Bienvenue à Nortonville, une bourgade minière que monsieur Norton, en "monarque absolu", a mise en coupe réglée. "Colorado" est le premier volet d'un diptyque à la consonance sociale nettement plus marquée que dans d'autres tomes de cette série. 

Mon verdict : ★★★★☆

Barbüz
Copyright © 2014 Les BD de Barbüz

Bande dessinée franco-belge, Western, Durango, Yves Swolfs, Sophie Lafon, Sophie Swolfs, Alpen, Soleil

2 commentaires:

  1. Il y a déjà eu une certaine forme de dimension sociale : quand cette dimension apparaît, je me demande si c'est l'auteur qui a développé cette sensibilité, si son éducation et son milieu font qu'il a toujours eu cette façon de voir les choses en tête, ou s'il s'agit pour lui de disposer d'un ennemi moins manichéen pour la dynamique de son histoire.

    L'homme est affaibli par des problèmes d'ordre domestique, et son empire menace d'échapper à tout contrôle : une manière émouvante de montrer que le tyran souffre lui aussi et doit lutter pour conserver ses acquis.

    Durango ne lève pas le petit doigt lorsque l'adolescent qui a volé le poulet est abattu : il m'est déjà arrivé de tomber sur une scène comme celle-là où le héros ne se conforme pas au comportement altruiste implicite de son rôle de bon contre les méchants. C'est choquant : presque une faute du scénariste vis-à-vis des règles implicites.

    Bien que certains arrière-plans soient réduits au strict minimum, c'est-à-dire une couche de couleur unie : je ne comprends pas ce genre de choix quand l'artiste dessine dans un registre quasi photoréaliste. Certes ça focalise l'attention du lecteur sur le personnage, mais ça jure par comparaison avec le reste des cases.

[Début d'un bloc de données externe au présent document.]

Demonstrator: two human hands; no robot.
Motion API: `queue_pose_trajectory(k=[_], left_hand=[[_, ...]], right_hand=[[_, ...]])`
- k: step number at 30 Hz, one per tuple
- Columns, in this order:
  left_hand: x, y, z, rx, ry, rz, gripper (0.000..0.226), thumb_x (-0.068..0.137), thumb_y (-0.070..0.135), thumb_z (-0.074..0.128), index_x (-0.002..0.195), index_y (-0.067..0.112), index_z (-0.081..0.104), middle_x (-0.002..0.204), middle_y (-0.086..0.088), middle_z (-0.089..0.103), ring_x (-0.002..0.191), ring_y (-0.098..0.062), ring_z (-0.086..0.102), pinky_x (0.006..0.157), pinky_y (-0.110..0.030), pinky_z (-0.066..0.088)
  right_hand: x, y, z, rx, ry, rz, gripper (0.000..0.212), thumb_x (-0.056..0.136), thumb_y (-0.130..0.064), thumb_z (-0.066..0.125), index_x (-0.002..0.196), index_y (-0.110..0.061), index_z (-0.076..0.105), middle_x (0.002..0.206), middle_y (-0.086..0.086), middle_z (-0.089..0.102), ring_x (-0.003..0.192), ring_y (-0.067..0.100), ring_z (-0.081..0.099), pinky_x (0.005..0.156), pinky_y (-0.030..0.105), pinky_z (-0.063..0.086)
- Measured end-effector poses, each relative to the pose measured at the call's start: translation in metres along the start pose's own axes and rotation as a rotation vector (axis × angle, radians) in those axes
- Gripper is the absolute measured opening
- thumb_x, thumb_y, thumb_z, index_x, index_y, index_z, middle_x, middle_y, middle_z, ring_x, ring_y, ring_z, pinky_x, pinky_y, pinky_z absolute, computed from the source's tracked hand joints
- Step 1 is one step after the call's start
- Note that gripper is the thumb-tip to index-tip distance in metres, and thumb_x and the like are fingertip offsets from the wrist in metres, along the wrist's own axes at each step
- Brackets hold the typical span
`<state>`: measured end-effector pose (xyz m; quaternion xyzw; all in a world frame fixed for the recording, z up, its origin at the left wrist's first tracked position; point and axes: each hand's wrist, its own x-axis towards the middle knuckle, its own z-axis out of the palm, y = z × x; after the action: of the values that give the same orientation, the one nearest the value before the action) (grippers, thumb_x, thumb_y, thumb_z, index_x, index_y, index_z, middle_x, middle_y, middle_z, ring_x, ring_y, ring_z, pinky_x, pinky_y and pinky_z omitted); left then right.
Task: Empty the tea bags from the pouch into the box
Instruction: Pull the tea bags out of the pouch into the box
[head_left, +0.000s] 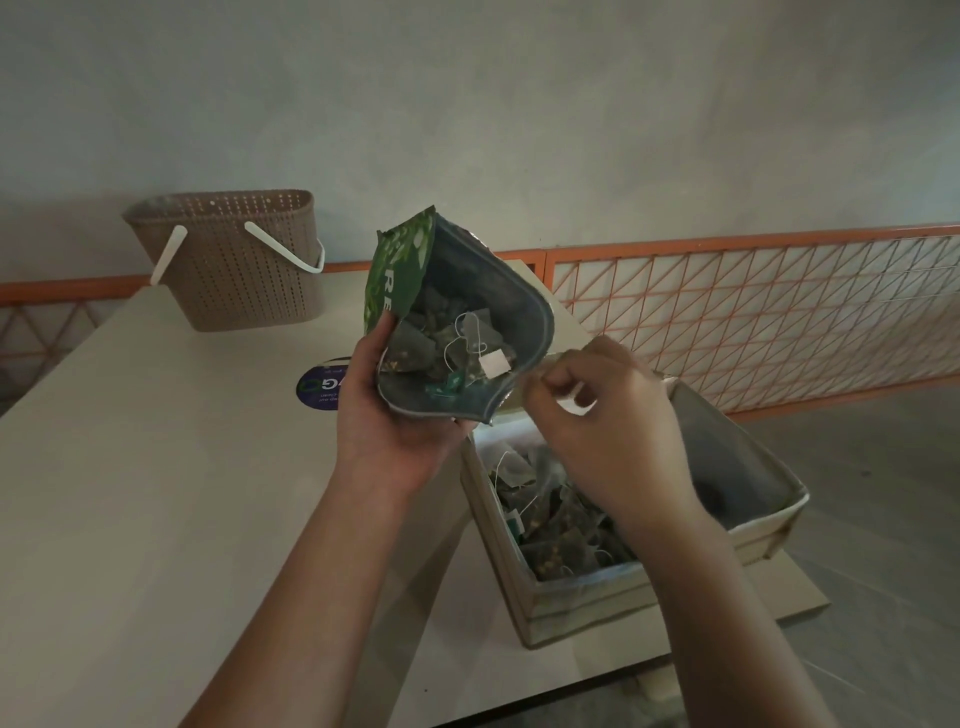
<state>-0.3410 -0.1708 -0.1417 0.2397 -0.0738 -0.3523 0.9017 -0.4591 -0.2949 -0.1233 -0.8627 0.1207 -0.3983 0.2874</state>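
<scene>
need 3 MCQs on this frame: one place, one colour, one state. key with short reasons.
1. Where is the basket?
A. far left of the table
B. inside the box
C. on the floor

2. What colour is the outside of the pouch?
A. red
B. green
C. yellow

3. What state is the pouch in?
A. sealed
B. open and empty
C. open with tea bags inside

Key:
1 A, it stands at the table's far left edge, by the wall.
2 B, green print shows above the left hand.
3 C, tea bags show through its mouth; others already lie in the box under the right hand.
</scene>
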Motion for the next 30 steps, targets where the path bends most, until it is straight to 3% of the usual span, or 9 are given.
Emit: queue_pose_trajectory(k=[3, 6, 10, 15, 20, 22, 24, 27, 30], left_hand=[[-0.002, -0.002, 0.003, -0.007, 0.021, 0.01, 0.056, 0.092, 0.049, 0.055, 0.137, 0.016, 0.062, 0.137, -0.014, 0.064, 0.127, -0.032, 0.059, 0.09, -0.044, 0.056], [-0.004, -0.003, 0.005, -0.001, 0.055, 0.028, 0.052, 0.09, 0.048, 0.057, 0.128, 0.014, 0.067, 0.135, -0.013, 0.066, 0.126, -0.03, 0.06, 0.099, -0.043, 0.05], [-0.004, -0.002, 0.003, 0.024, 0.054, 0.033, 0.054, 0.09, 0.047, 0.058, 0.133, 0.015, 0.065, 0.139, -0.011, 0.064, 0.128, -0.03, 0.059, 0.112, -0.044, 0.041], [-0.004, -0.001, 0.004, 0.041, 0.047, 0.037, 0.058, 0.086, 0.048, 0.059, 0.135, 0.016, 0.064, 0.139, -0.014, 0.063, 0.134, -0.032, 0.054, 0.114, -0.048, 0.038], [-0.005, -0.001, 0.007, 0.012, 0.056, 0.029, 0.054, 0.09, 0.05, 0.055, 0.132, 0.019, 0.066, 0.132, -0.014, 0.068, 0.119, -0.033, 0.064, 0.088, -0.041, 0.055], [-0.004, -0.001, 0.008, -0.009, 0.048, 0.024, 0.055, 0.089, 0.05, 0.057, 0.134, 0.02, 0.065, 0.134, -0.014, 0.067, 0.121, -0.034, 0.063, 0.089, -0.042, 0.056], [-0.004, -0.002, 0.007, -0.021, 0.038, 0.021, 0.057, 0.087, 0.049, 0.059, 0.136, 0.021, 0.063, 0.136, -0.014, 0.065, 0.124, -0.036, 0.062, 0.09, -0.043, 0.057], [-0.002, -0.002, 0.006, -0.037, 0.033, 0.02, 0.056, 0.088, 0.048, 0.059, 0.136, 0.021, 0.063, 0.135, -0.015, 0.065, 0.122, -0.037, 0.063, 0.085, -0.045, 0.059], [-0.001, -0.002, 0.005, -0.021, 0.03, 0.016, 0.053, 0.092, 0.049, 0.056, 0.137, 0.022, 0.062, 0.137, -0.014, 0.065, 0.125, -0.037, 0.061, 0.088, -0.045, 0.057]], right_hand=[[0.004, -0.006, 0.008, -0.067, 0.114, -0.049, 0.017, 0.082, -0.036, 0.071, 0.079, -0.02, 0.066, 0.097, -0.003, 0.053, 0.096, 0.016, 0.048, 0.075, 0.029, 0.042], [0.011, -0.015, 0.018, -0.201, 0.118, -0.059, 0.025, 0.081, -0.051, 0.068, 0.091, -0.029, 0.07, 0.123, 0.003, 0.049, 0.116, 0.022, 0.041, 0.087, 0.036, 0.041], [0.02, -0.024, 0.03, -0.458, -0.048, 0.037, 0.05, 0.073, -0.074, 0.061, 0.105, -0.038, 0.071, 0.142, 0.001, 0.04, 0.127, 0.031, 0.037, 0.095, 0.048, 0.04], [0.02, -0.023, 0.034, -0.36, -0.032, 0.059, 0.025, 0.083, -0.048, 0.065, 0.102, -0.032, 0.071, 0.133, -0.001, 0.046, 0.123, 0.028, 0.038, 0.096, 0.044, 0.035], [0.021, -0.02, 0.019, 0.038, 0.246, -0.064, 0.01, 0.082, -0.016, 0.068, 0.091, -0.017, 0.064, 0.123, 0.003, 0.053, 0.115, 0.016, 0.043, 0.091, 0.026, 0.038], [0.02, -0.02, 0.011, 0.158, 0.292, -0.083, 0.01, 0.083, -0.008, 0.067, 0.091, -0.013, 0.062, 0.114, 0.002, 0.055, 0.106, 0.016, 0.051, 0.086, 0.024, 0.045], [0.018, -0.02, 0.002, 0.28, 0.303, -0.059, 0.014, 0.086, -0.004, 0.065, 0.09, -0.015, 0.057, 0.103, 0.001, 0.059, 0.092, 0.014, 0.056, 0.077, 0.028, 0.05], [0.016, -0.02, -0.01, 0.441, 0.235, 0.045, 0.016, 0.089, -0.007, 0.066, 0.089, -0.016, 0.052, 0.087, -0.002, 0.062, 0.068, 0.004, 0.055, 0.059, 0.017, 0.046], [0.013, -0.017, -0.017, 0.528, 0.236, 0.126, 0.014, 0.091, -0.014, 0.066, 0.092, -0.015, 0.052, 0.082, 0.003, 0.061, 0.061, 0.004, 0.053, 0.056, 0.016, 0.043]])
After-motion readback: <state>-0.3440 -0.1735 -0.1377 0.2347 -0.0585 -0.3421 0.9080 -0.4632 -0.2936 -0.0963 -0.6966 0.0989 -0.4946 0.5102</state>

    Il est probable qu'elle ait gommé (ou plutôt recouvert) une partie des finitions de l'encrage de Swolfs : il me semble que tu avais déjà observé ce souci dans un tome précédent. Un problème technique de reprographie, ou les imites de la technologie de l'époque ?

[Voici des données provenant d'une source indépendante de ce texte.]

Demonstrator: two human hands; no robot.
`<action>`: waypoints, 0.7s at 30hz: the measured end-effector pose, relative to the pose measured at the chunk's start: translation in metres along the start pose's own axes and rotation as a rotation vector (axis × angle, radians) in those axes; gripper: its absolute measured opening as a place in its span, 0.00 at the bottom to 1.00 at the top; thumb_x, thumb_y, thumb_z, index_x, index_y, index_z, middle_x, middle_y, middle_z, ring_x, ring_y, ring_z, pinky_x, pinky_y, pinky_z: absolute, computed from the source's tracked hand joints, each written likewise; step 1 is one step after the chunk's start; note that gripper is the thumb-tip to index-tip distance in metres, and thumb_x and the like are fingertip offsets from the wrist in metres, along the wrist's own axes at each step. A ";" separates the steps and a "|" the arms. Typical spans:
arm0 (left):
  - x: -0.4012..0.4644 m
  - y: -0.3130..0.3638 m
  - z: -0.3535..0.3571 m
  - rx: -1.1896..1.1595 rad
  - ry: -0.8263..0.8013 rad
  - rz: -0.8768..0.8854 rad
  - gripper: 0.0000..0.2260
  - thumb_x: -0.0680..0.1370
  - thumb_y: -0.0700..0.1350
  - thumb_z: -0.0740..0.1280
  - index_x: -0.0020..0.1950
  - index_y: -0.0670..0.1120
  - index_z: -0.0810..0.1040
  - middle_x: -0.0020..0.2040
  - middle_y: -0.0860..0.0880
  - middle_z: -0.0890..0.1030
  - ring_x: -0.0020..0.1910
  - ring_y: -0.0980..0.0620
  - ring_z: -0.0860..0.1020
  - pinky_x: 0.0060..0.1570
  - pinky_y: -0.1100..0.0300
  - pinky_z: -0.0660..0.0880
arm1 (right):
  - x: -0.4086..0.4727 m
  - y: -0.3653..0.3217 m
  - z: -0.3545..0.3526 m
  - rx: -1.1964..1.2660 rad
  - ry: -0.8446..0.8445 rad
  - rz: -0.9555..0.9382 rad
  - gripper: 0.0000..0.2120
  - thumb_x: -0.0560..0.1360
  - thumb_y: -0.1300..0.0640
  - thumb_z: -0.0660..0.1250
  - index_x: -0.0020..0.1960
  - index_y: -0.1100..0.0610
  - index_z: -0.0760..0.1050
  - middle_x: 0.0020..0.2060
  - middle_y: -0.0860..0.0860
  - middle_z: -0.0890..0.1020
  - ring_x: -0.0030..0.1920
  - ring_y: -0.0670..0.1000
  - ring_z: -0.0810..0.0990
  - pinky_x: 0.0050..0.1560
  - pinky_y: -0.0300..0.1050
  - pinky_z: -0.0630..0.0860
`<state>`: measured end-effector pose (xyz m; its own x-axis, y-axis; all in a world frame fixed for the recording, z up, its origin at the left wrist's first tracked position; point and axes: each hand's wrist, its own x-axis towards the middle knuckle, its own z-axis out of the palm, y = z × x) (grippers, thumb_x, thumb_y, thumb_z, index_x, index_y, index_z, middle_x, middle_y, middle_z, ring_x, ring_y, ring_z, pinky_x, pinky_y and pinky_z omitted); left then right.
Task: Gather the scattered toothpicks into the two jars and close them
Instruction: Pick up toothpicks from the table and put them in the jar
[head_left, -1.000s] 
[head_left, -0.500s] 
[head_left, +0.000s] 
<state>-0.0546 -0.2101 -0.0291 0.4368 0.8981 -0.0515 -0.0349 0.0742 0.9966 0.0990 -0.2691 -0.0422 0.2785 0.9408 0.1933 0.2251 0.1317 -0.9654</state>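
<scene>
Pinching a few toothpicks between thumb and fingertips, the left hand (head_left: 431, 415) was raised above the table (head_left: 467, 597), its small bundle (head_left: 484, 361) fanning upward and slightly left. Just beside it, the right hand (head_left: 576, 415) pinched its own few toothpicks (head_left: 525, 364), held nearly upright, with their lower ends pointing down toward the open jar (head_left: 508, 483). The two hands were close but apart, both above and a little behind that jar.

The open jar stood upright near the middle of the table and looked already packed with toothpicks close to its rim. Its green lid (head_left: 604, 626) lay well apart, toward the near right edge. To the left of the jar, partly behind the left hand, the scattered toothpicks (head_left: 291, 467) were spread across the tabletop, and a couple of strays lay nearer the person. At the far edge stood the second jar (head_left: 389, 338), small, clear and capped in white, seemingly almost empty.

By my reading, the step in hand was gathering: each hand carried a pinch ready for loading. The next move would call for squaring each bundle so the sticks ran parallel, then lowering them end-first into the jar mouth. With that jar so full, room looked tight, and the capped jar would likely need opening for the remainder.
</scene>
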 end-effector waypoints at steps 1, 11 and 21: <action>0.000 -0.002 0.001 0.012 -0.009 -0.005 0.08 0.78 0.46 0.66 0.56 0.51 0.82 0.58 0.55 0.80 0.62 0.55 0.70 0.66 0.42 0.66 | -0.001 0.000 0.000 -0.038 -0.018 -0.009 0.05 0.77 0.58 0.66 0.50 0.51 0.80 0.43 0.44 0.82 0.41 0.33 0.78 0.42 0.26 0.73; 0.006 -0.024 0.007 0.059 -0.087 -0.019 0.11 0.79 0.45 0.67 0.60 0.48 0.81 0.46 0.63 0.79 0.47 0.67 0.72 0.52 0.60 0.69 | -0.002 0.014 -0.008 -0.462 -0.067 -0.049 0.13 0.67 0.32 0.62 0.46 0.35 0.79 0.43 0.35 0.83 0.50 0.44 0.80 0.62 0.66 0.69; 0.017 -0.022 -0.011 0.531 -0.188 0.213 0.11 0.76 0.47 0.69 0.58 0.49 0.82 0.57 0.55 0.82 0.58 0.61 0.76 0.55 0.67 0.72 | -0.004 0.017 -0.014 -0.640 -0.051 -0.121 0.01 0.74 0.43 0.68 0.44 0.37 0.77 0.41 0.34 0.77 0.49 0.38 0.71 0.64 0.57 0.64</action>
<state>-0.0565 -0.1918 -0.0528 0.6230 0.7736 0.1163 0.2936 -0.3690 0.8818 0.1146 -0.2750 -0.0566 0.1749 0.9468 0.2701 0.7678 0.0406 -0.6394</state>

    En allant consulter l'article de wikipedia consacré à la série, je viens de découvrir que Yves Swolfs a confié les dessins à d'autres artistes à partir du tome 14. Est-ce que tu as prévu de lire toute la série, ou de t'arrêter au tome 13 ?

    RépondreSupprimer
    Réponses
    1. La dimension sociale. Dans le cas de Swolfs, je ne peux pas te répondre. Je n'ai pas assez d'éléments biographiques concernant l'auteur. Je ne sais même pas de quel milieu il est issu.

      La scène du poulet volé. Ça m'a choqué aussi de voir Durango sans réaction. Cela étant, la situation était en sa défaveur. Mais quand même...

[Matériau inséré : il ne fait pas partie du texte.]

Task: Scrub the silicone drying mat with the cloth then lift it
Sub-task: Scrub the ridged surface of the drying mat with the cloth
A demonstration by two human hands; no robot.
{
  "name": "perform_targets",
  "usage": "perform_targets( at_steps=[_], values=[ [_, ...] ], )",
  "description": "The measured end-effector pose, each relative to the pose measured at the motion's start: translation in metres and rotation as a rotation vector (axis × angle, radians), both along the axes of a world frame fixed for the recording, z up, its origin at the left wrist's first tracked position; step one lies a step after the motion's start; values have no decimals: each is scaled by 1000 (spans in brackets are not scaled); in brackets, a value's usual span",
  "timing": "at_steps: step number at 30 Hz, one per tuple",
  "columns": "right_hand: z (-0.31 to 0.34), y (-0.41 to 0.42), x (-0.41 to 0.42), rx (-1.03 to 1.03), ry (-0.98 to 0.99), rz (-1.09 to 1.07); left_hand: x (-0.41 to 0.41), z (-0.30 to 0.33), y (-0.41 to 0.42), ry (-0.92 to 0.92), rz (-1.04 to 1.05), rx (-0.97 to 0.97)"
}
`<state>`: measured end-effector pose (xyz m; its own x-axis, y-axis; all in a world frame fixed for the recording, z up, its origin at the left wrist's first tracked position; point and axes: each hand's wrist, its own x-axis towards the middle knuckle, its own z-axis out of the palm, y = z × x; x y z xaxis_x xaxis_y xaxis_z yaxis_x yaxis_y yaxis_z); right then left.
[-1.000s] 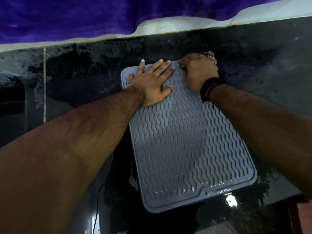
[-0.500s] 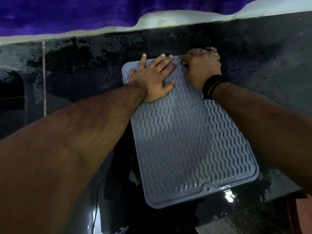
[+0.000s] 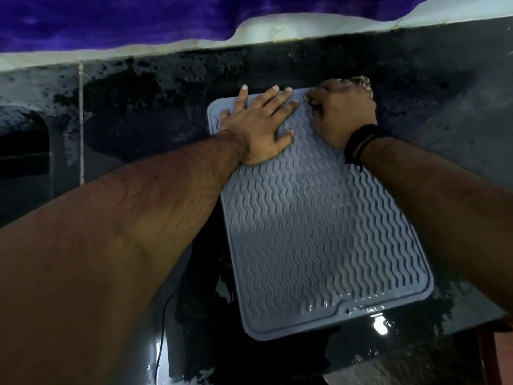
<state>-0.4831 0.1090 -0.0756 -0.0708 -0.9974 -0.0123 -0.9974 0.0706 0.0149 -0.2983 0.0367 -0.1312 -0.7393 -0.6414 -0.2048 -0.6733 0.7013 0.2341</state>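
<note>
While the grey silicone drying mat (image 3: 313,226) lies flat on the wet dark counter (image 3: 458,112), its long axis runs away from the person, tilted a little so the near end sits further right than the far end. Wavy ridges cover its face, and water glistens along the near rim by a small hole. Both hands work at the far end, so most of the mat stretches back toward the body between the two forearms.

Spread wide with straight fingers, the left hand (image 3: 261,126) presses palm-down on the far left corner, its fingertips reaching the far edge. Just beside it, the right hand (image 3: 342,112) is curled over the cloth (image 3: 362,81) at the far right corner; only a pale, bunched scrap shows past the knuckles. A dark band (image 3: 359,144) circles that wrist.

Scrubbing looks to be under way at the far edge, with the lift not yet begun. For that lift, the left hand seems the readier, as it already rests on a corner and its fingertips lie at the rim.

Beyond the counter, a pale ledge (image 3: 277,31) carries purple fabric (image 3: 138,18). A thin cable (image 3: 162,326) hangs at the near left. No brand, label or writing can be read anywhere.
</note>
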Motion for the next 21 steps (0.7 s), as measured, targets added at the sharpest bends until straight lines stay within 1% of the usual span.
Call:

      Je n'aime pas non plus les arrière-plans bâclés. Il faut que ce soit rare dans l'album pour que je ne ressente aucune gêne.

      Concernant la mise en couleurs, je ne peux pas te répondre. Je sais que Durango a passé la main au tome 14 ; alors, est-ce lui qui commençait à fatiguer ? À produire un encrage moins fini ? Je l'ignore.

      Et non, je ne m'arrêterai pas au tome 13, contrairement à mon plan initial.